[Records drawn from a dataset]

----

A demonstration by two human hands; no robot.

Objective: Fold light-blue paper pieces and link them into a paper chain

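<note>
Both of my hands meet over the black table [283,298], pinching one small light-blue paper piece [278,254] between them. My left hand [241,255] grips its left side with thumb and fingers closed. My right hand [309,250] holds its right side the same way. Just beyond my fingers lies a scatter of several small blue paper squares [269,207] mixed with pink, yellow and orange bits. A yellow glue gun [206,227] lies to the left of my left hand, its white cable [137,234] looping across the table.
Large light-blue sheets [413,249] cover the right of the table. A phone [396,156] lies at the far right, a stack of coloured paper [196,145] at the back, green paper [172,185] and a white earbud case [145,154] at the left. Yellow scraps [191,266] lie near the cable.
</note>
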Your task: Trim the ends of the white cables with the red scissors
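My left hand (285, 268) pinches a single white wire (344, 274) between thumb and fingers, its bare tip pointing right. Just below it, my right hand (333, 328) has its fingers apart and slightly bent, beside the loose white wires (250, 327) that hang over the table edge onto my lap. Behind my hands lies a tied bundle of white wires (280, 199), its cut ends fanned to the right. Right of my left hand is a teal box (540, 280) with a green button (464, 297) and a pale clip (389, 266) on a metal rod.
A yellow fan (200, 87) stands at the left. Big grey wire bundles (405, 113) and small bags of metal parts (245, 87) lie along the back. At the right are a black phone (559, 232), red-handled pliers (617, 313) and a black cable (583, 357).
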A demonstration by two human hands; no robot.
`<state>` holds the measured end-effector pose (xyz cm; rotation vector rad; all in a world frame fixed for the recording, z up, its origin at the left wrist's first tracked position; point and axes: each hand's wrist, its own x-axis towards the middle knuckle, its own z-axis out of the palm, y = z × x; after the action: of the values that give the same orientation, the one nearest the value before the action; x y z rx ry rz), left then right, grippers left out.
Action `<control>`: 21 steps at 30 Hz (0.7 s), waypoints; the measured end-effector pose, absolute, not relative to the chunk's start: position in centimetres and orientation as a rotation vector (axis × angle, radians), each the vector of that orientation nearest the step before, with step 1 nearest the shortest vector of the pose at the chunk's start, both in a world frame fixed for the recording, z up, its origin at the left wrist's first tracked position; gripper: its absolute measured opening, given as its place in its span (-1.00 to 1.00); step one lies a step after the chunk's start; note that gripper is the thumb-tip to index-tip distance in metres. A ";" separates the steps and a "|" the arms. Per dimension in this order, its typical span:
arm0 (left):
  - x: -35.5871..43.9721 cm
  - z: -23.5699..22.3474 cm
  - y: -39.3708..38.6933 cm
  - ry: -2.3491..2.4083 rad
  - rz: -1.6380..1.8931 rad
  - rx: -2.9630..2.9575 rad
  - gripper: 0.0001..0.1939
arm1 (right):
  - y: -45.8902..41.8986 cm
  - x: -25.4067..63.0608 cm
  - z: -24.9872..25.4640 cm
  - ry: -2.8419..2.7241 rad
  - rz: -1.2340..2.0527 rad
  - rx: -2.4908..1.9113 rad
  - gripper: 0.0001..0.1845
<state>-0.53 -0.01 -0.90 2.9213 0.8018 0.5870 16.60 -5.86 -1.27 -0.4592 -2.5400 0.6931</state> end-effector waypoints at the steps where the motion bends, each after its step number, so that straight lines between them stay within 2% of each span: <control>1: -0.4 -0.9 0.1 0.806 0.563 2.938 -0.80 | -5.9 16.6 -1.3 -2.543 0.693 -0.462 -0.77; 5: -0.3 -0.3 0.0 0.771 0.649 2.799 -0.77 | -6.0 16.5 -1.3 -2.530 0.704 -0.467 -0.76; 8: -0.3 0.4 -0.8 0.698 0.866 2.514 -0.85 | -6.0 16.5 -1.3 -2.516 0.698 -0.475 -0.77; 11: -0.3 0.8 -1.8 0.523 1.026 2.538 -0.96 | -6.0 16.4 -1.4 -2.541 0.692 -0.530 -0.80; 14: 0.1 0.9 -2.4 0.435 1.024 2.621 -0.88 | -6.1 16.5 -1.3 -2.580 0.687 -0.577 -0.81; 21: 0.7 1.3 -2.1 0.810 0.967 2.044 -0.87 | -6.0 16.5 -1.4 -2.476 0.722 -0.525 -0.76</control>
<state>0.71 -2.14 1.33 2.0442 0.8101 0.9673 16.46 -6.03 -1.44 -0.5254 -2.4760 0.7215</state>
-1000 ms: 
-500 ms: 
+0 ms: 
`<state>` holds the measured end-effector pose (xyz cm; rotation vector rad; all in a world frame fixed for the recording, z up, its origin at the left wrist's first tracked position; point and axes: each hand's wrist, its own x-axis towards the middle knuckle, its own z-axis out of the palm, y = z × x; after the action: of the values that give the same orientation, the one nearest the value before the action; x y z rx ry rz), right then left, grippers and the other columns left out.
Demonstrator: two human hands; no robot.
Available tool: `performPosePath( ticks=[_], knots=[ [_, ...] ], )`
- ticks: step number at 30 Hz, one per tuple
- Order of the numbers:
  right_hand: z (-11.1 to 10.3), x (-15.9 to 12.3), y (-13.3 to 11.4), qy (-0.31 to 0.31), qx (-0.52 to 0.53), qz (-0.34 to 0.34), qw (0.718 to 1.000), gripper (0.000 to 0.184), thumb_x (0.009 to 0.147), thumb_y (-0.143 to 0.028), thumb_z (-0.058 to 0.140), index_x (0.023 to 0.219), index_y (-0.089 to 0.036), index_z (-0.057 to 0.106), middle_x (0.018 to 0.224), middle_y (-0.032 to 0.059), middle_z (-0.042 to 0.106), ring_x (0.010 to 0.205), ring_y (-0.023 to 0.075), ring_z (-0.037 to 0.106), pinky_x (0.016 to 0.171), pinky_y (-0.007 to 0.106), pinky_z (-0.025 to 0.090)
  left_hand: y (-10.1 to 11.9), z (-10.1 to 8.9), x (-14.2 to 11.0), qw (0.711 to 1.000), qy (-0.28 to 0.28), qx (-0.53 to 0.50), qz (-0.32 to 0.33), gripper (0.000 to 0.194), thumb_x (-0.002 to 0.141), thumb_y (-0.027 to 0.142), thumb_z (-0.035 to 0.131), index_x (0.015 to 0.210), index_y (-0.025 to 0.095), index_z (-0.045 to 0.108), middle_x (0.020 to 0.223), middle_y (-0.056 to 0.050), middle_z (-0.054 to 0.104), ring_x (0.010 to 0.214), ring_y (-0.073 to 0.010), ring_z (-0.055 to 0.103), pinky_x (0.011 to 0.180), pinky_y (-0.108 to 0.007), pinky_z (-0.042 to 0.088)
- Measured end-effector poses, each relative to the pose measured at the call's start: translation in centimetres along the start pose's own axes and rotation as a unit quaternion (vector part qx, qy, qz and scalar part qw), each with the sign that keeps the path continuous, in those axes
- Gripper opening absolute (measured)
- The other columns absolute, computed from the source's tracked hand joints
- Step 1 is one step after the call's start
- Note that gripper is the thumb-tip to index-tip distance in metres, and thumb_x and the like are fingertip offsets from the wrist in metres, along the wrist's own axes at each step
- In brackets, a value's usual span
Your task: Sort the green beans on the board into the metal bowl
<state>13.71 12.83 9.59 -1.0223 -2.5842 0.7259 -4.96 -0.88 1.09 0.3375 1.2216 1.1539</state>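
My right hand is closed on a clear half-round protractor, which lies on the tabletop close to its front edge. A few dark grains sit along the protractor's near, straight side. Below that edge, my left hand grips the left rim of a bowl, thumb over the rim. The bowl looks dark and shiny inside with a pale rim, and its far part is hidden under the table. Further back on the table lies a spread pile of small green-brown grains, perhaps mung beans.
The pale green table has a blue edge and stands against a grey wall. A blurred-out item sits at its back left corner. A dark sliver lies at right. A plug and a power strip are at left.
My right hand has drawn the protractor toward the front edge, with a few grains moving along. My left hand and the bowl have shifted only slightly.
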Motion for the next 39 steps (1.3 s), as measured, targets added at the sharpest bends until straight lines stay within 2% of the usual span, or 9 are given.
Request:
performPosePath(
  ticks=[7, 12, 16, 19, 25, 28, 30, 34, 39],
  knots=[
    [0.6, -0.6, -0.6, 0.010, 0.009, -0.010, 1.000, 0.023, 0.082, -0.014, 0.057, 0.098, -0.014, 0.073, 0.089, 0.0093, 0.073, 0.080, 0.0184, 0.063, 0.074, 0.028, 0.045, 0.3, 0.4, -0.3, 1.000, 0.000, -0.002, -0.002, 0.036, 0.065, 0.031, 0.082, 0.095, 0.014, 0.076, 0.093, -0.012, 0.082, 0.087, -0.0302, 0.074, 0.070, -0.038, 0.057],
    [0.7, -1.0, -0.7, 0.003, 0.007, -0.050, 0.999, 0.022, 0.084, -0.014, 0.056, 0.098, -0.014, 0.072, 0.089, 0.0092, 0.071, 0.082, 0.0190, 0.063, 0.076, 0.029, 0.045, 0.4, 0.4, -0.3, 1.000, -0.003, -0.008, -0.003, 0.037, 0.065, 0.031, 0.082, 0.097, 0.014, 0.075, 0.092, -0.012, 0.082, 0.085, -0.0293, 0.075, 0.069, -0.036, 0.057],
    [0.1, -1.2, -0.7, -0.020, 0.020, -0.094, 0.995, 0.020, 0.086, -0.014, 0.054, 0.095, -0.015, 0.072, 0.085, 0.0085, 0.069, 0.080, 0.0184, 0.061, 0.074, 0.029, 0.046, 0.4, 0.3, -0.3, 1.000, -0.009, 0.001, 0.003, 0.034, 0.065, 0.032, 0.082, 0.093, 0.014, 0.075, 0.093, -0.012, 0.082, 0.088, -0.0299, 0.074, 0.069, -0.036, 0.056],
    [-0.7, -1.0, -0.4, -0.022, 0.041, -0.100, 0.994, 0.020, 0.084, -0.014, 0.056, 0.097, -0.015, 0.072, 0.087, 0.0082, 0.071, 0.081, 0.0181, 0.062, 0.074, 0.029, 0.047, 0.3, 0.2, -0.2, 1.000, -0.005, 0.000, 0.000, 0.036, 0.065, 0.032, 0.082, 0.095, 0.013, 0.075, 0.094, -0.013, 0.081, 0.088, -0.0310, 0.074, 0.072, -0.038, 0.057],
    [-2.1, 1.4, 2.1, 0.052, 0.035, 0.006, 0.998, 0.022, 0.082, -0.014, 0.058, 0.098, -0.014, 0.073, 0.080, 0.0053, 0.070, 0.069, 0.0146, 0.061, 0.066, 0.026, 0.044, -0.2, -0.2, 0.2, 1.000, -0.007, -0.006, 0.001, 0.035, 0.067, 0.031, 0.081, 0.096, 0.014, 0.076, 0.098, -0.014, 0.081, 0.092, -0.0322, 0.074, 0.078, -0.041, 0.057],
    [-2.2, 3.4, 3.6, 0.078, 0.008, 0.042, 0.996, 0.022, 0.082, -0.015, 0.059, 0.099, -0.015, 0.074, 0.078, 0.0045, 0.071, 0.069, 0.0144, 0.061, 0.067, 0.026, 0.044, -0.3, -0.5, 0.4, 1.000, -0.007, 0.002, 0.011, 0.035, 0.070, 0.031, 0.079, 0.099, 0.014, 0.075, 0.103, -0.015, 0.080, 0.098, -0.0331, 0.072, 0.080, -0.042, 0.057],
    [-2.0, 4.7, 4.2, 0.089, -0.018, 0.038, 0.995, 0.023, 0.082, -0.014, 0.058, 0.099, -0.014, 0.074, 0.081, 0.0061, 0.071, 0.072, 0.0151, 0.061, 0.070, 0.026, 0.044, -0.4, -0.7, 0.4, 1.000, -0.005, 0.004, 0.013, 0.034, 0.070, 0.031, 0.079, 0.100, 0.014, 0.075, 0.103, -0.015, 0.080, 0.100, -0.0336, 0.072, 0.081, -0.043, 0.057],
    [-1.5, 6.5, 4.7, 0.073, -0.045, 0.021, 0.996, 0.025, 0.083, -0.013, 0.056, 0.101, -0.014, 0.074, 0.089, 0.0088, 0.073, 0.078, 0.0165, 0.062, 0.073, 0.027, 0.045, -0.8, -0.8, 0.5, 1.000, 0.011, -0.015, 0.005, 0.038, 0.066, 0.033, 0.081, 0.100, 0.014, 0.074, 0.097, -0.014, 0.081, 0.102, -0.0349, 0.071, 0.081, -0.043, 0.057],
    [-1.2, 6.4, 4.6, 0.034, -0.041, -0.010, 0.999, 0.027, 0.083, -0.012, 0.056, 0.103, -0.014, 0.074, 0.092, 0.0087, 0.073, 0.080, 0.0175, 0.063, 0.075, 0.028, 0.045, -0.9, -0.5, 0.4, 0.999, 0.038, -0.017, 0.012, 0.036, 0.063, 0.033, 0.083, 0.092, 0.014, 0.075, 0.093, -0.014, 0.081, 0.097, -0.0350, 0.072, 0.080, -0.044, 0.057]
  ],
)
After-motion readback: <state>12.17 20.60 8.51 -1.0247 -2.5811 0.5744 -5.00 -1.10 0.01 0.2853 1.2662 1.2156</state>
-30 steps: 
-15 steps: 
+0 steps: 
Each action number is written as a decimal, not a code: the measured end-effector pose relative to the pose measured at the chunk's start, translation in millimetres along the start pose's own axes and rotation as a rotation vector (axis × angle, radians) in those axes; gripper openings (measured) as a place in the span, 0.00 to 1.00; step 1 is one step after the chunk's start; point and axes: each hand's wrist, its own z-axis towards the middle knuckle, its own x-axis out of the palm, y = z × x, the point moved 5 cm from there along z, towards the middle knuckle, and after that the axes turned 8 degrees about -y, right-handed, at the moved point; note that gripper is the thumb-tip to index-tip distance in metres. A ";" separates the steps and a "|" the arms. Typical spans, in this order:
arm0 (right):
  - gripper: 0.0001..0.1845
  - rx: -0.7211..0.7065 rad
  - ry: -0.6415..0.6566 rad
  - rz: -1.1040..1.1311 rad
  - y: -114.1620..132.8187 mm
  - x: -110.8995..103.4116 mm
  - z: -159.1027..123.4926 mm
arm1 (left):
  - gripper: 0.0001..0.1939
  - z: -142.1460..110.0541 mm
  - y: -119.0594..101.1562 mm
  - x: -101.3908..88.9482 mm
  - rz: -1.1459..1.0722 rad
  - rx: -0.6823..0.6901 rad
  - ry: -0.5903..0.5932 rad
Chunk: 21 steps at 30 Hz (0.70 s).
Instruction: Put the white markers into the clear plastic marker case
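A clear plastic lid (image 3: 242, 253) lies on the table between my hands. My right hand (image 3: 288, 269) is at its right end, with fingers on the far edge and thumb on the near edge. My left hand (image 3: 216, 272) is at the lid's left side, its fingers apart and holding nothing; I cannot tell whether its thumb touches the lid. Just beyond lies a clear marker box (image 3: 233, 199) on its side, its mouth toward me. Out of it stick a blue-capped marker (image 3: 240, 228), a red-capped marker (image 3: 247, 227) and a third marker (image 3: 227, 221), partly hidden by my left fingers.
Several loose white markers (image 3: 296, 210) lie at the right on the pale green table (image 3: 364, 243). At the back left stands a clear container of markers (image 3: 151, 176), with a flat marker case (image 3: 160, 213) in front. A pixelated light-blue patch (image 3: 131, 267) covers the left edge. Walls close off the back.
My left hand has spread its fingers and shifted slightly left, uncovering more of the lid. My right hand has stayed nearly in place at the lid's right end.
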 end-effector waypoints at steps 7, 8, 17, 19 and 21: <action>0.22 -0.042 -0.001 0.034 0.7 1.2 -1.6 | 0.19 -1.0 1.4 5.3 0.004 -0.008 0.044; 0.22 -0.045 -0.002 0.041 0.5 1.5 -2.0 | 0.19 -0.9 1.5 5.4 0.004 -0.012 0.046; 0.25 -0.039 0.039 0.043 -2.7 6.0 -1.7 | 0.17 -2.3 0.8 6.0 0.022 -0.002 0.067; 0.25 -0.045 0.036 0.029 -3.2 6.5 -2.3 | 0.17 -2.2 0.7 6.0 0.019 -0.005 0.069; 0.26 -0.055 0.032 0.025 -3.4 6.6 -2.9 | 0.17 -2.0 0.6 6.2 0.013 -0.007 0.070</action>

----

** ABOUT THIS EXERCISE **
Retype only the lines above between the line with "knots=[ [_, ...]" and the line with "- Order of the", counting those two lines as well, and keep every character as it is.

** SOLUTION **
Available tool: `performPosePath( ticks=[_], knots=[ [_, ...] ], )`
- ticks: step number at 30 Hz, one per tuple
- Order of the numbers:

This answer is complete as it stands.